Per esempio l'opinione pubblica non sa, perché vi sono interessi che non lo sappia, che l’utilizzo di agrofarmaci di sintesi è in continua riduzione in Italia: oggi si usa un terzo di agrofarmaci in meno rispetto agli Anni 90, come pure dal 2007 al 2010 l’uso di insetticidi è calato in soli quattro anni del 20% e quello dei fungicidi del 14% (dati Fao). Questo grazie all’introduzione e al perfezionamento di tecniche di monitoraggio di patogeni e parassiti e alla conseguente razionalizzazione dei trattamenti.
La tossicità media dei prodotti impiegati, per giunta, sta progressivamente calando. Questo grazie si ai sempre più stringenti processi selettivi dei protocolli di produzione, ma anche e soprattutto grazie agli imponenti investimenti in ricerca stanziati proprio dalle tanto vituperate multinazionali. Magari non tutte si impegnano allo stesso livello, è vero. Magari non tutte si sbattono per dimostrare che l'avversione al loro business è sproporzionata. Anzi, qualcuna sembra pure divertirsi nell'apparire arrogante e preclusa al dibattito. Ma non si può fare di tutta l'erba un fascio. Né delle persone, né delle multinazionali, le quali in fondo sono anch'esse composte di persone.
Eppure, nonostante il panorama fitoiatrico tenda sempre più decisamente "al bello", la pressione mediatica sul comparto cresce. Verrebbe da dire "stranamente". Ma ciò implicherebbe il riconoscimento di una certa quota di buona fede da parte dei detrattori della chimica agraria. Una buona fede che chi scrive stenta a riconoscere in taluni soggetti, i quali pare abbiano trovato il modo di guadagnarsi il pane pianificando a tavolino il fango da gettare su chi il pane invece lo produce davvero. E come insegnano le regole della comunicazione (spregiudicata): "Chi meno ha da dire, più urla".
Poi certe volte si sconfina nel folklore. Per esempio, arrivano proposte di Comuni "depesticidizzati", come accaduto a Conegliano (TV). Oppure vi sono cicloturisti(1) che dalle loro piste ciclabili reclamano la precedenza sugli agricoltori che stanno lavorando nei propri vigneti.
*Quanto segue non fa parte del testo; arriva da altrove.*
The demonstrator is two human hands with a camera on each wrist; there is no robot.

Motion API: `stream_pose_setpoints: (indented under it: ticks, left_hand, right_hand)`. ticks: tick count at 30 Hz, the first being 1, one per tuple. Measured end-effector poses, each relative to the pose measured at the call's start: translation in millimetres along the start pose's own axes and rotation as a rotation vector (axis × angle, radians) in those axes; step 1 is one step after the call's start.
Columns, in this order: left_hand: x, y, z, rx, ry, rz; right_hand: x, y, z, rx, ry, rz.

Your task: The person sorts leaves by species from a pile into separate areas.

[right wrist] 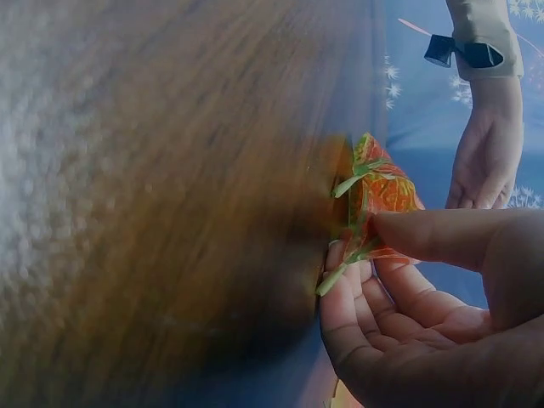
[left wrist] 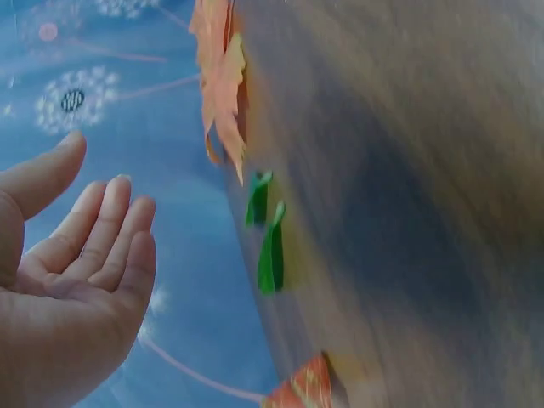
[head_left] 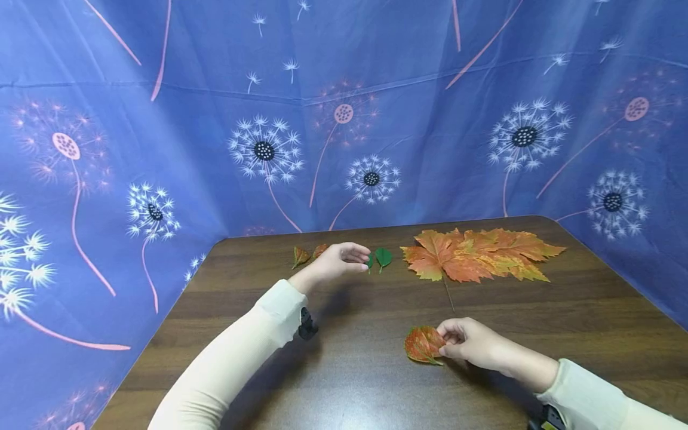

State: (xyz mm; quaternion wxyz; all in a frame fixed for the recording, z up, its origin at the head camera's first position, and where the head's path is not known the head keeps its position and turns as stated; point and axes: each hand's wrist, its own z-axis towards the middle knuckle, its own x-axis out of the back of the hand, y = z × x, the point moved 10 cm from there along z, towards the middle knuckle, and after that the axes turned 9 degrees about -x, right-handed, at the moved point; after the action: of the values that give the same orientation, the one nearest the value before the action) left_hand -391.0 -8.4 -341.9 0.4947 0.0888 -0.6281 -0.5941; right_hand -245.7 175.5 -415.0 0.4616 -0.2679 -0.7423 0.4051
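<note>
My right hand (head_left: 475,345) pinches a red-orange leaf (head_left: 423,343) by its edge between thumb and fingers, low over the front middle of the table. In the right wrist view, two pale green stems (right wrist: 350,184) stick out from the overlapping red-orange leaves (right wrist: 387,195), the lower one by the fingertips. My left hand (head_left: 340,261) hovers farther back, its fingers loosely bent around nothing. Its fingertips overlap one small green leaf in the head view, and a second green leaf (head_left: 384,257) lies just right of it. Both green leaves (left wrist: 271,255) show in the left wrist view.
Two small orange-green leaves, one of them a curled leaf (head_left: 300,257), lie behind the left forearm. A row of overlapping orange maple leaves (head_left: 478,254) stretches along the back right, one long stem pointing forward. The brown wooden table (head_left: 258,269) meets a blue dandelion-print cloth (head_left: 322,60).
</note>
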Motion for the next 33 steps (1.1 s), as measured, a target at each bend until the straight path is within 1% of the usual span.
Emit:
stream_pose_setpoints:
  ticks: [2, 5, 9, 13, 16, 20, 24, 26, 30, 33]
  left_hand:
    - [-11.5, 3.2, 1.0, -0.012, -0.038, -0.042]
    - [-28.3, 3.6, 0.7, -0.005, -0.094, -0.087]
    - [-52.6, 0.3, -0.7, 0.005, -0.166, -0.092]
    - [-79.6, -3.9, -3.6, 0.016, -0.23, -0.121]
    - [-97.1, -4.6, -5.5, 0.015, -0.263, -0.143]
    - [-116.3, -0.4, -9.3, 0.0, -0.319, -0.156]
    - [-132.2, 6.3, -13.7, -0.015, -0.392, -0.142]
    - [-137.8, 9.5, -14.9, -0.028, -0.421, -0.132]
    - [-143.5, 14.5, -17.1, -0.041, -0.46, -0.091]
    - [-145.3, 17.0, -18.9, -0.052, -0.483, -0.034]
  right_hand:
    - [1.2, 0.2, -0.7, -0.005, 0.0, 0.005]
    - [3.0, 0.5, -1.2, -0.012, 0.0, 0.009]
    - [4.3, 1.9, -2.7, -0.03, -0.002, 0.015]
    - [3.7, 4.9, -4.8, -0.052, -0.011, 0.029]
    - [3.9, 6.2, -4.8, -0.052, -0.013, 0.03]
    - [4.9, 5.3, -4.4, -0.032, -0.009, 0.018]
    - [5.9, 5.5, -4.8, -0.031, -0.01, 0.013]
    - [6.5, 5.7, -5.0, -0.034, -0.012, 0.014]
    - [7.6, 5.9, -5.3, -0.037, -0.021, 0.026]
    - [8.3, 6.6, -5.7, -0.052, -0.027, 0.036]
Agricoltori che magari stanno producendo proprio quel vino che gli stessi cicloturisti si godranno alla sera, quando le gambe le stenderanno sotto al tavolino anziché usarle per spingere sui pedali. Infine, i soliti consumatori che pretendono spesso la luna, ma che non vogliono sacrificare alcunché del proprio stile di vita.
Forse sarebbe interessante vedere le loro reazioni proponendo la creazione di comuni "deautomobilizzati", oppure "desaponiliquidizzati" e "deriscaldamentizzati". O magari anche "detraliccizzati" e "deripetitorizzati", cioè privati di elettrodotti e di segnale per cellulari e tablet. Perché certi taddei non capiscono quanto le loro istanze siano sciocche finché non vengono messi di fronte a proposte di pari dabbenaggine, ma indirizzate verso temi sui quali parole come "rinuncia" o "abolizione" vadano loro di traverso anziché scatenare applausi.
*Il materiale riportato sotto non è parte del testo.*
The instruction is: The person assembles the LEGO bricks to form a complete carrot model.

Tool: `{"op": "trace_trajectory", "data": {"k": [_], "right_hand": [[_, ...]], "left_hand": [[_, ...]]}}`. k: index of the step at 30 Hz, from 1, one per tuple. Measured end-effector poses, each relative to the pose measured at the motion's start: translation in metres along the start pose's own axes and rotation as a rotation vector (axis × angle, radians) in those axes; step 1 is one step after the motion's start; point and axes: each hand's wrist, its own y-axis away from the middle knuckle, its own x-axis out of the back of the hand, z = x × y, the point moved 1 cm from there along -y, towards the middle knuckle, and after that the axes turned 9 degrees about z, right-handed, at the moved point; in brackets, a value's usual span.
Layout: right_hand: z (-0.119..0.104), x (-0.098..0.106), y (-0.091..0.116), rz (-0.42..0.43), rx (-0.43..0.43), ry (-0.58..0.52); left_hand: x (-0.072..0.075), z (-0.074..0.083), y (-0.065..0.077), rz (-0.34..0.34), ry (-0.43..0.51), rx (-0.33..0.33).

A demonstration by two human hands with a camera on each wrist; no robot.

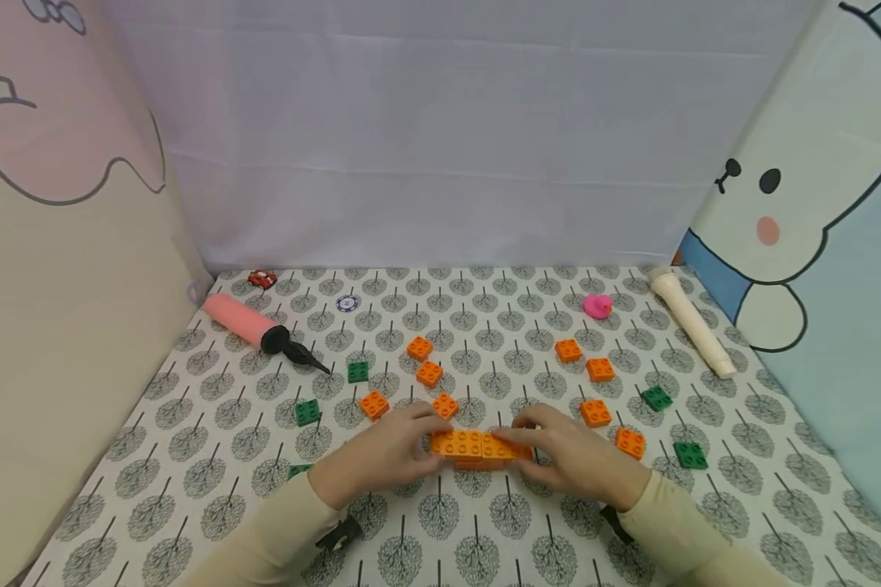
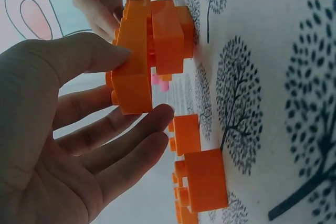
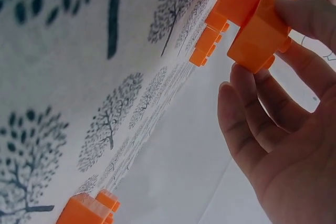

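Note:
Two long orange building bricks lie end to end atop a smaller orange brick (image 2: 169,38). My left hand (image 1: 385,452) pinches the left long brick (image 1: 457,446) at its outer end, thumb on the near side. In the left wrist view, a narrow gap with studs showing separates that brick from the one beneath. My right hand (image 1: 580,456) grips the outer end of the right long brick (image 3: 257,38), with fingers on its far side. Another orange layer shows at the stack's bottom in the left wrist view. The fingers partly hide both top bricks.
Several small orange bricks (image 1: 374,405) and green bricks (image 1: 307,412) lie around both hands. Farther back are a pink tube with a black nozzle (image 1: 245,320), a red toy car (image 1: 262,279), a poker chip (image 1: 347,303), a pink duck (image 1: 598,306) and a white tube (image 1: 693,324).

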Motion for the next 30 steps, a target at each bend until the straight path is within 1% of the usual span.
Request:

A fronte di cotanta miseria culturale (e colturale), i 110 relatori e i 500 partecipanti ad "Future Ipm" hanno dimostrato che il mondo non si migliora con l'allarmismo e la diffusione di leggende metropolitane, bensì lavorando con serietà e scientifica competenza. Magari stando lontani da beceri riflettori mediatici e da giornalisti in cerca per lo più di scoop sensazionalisti a senso unico. Perché purtroppo, come detto sopra, serietà, concretezza e razionalità non fanno notizia.
Cosa che gli scaltri Talebani anti-tutto e anti-tutti hanno invece perfettamente capito.
(1) Nota: chi scrive, su 49 anni di vita ne ha pedalati 45 e ha praticato ciclismo agonistico per dieci anni smazzandosi avversari che portano i nomi di Gianni Bugno e Claudio Chiappucci. Però questo non ha offuscato quel bene prezioso che si chiama buon senso.